Segment Start: DATA BELOW

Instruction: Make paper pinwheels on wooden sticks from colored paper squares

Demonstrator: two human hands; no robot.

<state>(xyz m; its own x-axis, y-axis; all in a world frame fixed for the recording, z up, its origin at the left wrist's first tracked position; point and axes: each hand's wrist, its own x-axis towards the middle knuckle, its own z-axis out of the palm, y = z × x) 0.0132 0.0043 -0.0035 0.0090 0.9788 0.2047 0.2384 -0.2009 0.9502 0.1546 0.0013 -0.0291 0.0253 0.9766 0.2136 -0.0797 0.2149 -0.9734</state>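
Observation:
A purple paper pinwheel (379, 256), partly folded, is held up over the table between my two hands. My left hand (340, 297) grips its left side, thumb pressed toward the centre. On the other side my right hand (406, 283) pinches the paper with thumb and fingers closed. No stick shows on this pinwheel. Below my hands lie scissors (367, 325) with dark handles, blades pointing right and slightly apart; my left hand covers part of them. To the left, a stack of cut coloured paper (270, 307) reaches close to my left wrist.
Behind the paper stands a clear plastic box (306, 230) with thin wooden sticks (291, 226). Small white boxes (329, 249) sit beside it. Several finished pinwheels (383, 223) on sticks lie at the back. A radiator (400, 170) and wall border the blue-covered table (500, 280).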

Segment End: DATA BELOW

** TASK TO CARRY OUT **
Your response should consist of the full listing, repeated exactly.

** RESULT FOR THIS TASK **
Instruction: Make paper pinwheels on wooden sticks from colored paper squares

Demonstrator: two human hands; no robot.

<state>(xyz m; its own x-axis, y-axis; all in a world frame fixed for the recording, z up, its origin at the left wrist's first tracked position; point and axes: each hand's wrist, its own x-axis towards the middle knuckle, its own z-axis out of the palm, y = z × x) 0.0132 0.0043 -0.0035 0.0090 0.9788 0.2047 0.2384 -0.2009 0.9502 0.1546 0.0013 -0.0291 0.0253 0.9766 0.2136 -0.0797 0.2149 -0.9734</state>
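Observation:
A purple paper pinwheel (379, 256), partly folded, is held up over the table between my two hands. My left hand (340, 297) grips its left side, thumb pressed toward the centre. On the other side my right hand (406, 283) pinches the paper with thumb and fingers closed. No stick shows on this pinwheel. Below my hands lie scissors (367, 325) with dark handles, blades pointing right and slightly apart; my left hand covers part of them. To the left, a stack of cut coloured paper (270, 307) reaches close to my left wrist.
Behind the paper stands a clear plastic box (306, 230) with thin wooden sticks (291, 226). Small white boxes (329, 249) sit beside it. Several finished pinwheels (383, 223) on sticks lie at the back. A radiator (400, 170) and wall border the blue-covered table (500, 280).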

No more output will be produced.